## Demo 6 - movie poster classification

Multi-label (meaning that there is more than one "true" label) classification of movie poster images by genre.

In [1]:
import os
import sys
from skimage import io
from torch import nn
import torch
import numpy as np
import pandas as pd

### Load the data

We use a PyTorch `Dataset` to represent the data, which means we must implement `__init__`, `__len__` and `__getitem__`.  For efficiency's sake, we ideally want to load the image data (movie posters and their genre classifications) and represent them as a `Tensor` in memory.

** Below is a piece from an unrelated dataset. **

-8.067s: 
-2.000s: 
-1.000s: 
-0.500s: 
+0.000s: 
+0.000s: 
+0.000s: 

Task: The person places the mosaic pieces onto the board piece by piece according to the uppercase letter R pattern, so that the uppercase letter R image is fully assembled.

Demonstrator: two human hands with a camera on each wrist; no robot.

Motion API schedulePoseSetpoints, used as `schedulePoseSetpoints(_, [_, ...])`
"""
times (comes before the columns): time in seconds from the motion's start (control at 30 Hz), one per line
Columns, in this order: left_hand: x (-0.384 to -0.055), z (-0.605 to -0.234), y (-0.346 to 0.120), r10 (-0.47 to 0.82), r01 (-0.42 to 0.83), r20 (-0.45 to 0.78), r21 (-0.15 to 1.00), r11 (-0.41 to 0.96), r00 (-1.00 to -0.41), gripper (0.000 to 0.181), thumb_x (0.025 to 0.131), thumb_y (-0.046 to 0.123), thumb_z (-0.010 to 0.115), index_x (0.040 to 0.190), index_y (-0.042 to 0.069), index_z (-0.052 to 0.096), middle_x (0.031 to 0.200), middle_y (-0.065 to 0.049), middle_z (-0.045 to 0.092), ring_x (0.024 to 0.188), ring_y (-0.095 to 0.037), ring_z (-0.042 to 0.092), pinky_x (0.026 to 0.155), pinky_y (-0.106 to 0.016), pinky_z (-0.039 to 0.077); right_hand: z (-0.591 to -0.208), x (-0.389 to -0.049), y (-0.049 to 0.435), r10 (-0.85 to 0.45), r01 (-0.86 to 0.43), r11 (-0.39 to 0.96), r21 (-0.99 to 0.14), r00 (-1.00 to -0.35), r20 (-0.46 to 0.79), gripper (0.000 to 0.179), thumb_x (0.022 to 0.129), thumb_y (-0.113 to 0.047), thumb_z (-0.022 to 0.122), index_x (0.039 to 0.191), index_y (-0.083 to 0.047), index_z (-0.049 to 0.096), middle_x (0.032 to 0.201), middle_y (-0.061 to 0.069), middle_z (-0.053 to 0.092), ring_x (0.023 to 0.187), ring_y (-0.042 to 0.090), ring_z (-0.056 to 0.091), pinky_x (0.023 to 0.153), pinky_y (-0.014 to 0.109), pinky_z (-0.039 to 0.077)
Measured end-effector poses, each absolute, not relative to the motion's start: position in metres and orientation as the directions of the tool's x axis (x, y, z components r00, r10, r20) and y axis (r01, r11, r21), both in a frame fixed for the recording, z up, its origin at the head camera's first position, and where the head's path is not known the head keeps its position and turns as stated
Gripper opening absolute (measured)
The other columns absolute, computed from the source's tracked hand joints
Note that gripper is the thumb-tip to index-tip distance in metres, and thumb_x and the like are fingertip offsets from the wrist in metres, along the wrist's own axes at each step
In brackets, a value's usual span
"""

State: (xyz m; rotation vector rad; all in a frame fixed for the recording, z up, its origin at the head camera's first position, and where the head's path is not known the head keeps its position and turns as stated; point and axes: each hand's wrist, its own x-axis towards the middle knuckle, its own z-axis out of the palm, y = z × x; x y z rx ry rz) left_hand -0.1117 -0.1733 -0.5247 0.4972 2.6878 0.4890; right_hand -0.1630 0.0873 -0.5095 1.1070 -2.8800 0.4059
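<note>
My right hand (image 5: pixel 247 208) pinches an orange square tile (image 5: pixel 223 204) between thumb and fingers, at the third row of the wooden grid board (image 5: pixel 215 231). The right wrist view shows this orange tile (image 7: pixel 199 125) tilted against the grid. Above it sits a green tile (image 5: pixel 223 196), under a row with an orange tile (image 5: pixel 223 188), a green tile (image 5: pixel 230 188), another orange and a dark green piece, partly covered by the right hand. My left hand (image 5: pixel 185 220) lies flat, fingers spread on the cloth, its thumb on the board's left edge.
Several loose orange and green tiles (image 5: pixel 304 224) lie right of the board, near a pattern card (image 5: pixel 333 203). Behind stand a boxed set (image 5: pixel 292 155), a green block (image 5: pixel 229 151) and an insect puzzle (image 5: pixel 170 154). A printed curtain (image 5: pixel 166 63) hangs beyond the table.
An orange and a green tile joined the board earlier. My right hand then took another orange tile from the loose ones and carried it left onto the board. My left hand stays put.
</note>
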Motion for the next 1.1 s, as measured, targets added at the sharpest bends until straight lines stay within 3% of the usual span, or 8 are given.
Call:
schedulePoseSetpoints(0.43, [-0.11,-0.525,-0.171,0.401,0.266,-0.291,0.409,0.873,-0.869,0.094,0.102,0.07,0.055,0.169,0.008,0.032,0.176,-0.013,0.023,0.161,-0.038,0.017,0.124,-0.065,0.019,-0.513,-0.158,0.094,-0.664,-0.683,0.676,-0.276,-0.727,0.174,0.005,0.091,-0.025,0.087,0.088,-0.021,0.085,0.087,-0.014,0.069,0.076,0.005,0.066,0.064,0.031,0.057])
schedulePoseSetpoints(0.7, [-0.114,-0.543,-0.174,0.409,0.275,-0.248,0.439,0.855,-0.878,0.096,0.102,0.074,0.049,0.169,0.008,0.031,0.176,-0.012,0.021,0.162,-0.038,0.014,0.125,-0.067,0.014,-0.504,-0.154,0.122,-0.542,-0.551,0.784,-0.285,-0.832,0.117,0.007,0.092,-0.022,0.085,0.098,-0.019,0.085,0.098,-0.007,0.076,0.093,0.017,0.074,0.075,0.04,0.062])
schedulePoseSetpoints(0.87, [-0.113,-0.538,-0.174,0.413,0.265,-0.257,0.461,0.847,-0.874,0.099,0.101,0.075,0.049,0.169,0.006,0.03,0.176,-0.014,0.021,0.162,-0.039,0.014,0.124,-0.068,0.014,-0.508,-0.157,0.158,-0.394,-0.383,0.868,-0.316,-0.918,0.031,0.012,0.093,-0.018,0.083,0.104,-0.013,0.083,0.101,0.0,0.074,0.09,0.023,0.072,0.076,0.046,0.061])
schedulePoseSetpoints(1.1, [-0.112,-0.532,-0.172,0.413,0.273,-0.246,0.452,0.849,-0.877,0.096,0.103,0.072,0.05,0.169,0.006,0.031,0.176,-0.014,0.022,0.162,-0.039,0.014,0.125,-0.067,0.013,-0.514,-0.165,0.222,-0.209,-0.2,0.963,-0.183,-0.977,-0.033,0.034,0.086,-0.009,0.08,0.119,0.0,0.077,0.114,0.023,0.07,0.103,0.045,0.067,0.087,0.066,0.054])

The movie posters had to be converted to images of the same size and colour channels.  The resizing can be done inside Python but is slow, so they were converted on-disk using command-line tools. The colour channels are more efficient than resizing in Python, so that was done in Python.

Note that we need to permute the dimensions of the `Tensor` we create from `skimage` NumPy arrays. The latter represent the colour channels (three, for red-green-blue) as the innermost dimension (the fourth dimension, or dimension 3, meaning that pixels are represented as an array of three colour values).  The convolutional layers in PyTorch require the colour channel to be the second dimension (after the batch dimension, meaning that the image is represented as three overlapping images, one for each colour, where each pixel is a single value).  You need to use `Tensor.permute` not `Tensor.view`---the latter just redraws the "boxes" inside the array, it doesn't rearrange the data for a different order of dimensions.

In [2]:
device = "cuda:2"

In [3]:
from torch.utils.data import Dataset
from skimage import transform
from skimage import color

class MoviePosterDataset(Dataset):
    def __init__(self, csvfile, imagedir, device=device):
        self.posterlist = pd.read_csv(csvfile)
        self.imagedir = imagedir
        
        imageids = list(self.posterlist["Id"])
        imagefiles = ["{}/{}.jpg".format(self.imagedir, x) for x in imageids]
        images = [np.array(io.imread(x)) for x in imagefiles]
        images = np.array([color.gray2rgb(x) if len(x.shape) < 3 else x for x in images])
        
        truths = self.posterlist[self.posterlist.columns[2:]]
        self.truths = torch.Tensor(truths.to_numpy())
    
        tns = torch.from_numpy(images)
        self.images = tns.permute(0, 3, 1, 2)
        
        if device != "cpu":
            self.device = torch.device(device)
            self.images = self.images.to(self.device)
            self.truths = self.truths.to(self.device)
        
    def __len__(self):
        return len(self.posterlist)
    
    def __getitem__(self, idx):            
        truths = self.truths[idx]
        images = self.images[idx]
        
        return images, truths

We keep the `Tensor` on the CPU because of memory limitations created by sticking to one GPU (which only has 10GB of space to itself).  We will move it to the GPU in batches instead.

In [4]:
mpd = MoviePosterDataset("Multi_Label_dataset/train.csv", 
                         "Multi_Label_dataset/ImageSmaller", device=device)
print("Finished loading the dataset.")

Finished loading the dataset.


### Define the model

Defining a model with convolutional layers for images is technically a lot easier than defining an RNN-based model for human language.  The `Conv2d` layer automatically moves a 5x5 filter across the entire image, no effort required to manage padding and packing and unpacking and sequence issues. We do have to flatten the output of the `MaxPool2d` layer to feed it to the subsequent `Linear` layers.  The output of the model comes from `Sigmoid` over the number of classes, so that we have a binary classification for the 25 separate movie labels.  

In [5]:
class PosterClassifier(nn.Module):
    def __init__(self, dropout=0.1):
        super().__init__()
        self.conv2d = nn.Conv2d(3,3,5,padding=2)
        self.maxpool = nn.MaxPool2d(5,padding=2)
        self.relu = nn.ReLU()
        self.linear0 = nn.Linear(3*90*60, 3*90*60)
        self.dropout1 = nn.Dropout(dropout)
        self.tanh = nn.Tanh()
        self.linear1 = nn.Linear(3*90*60, 25)
        self.dropout2 = nn.Dropout(dropout)
        self.sigmoid = nn.Sigmoid()
        
    def forward(self, x):
        output = self.conv2d(x)
        output = self.maxpool(output)
        output = output.view(-1, 3*90*60)
        output = self.relu(output)
        output = self.linear0(output)
        output = self.dropout1(output)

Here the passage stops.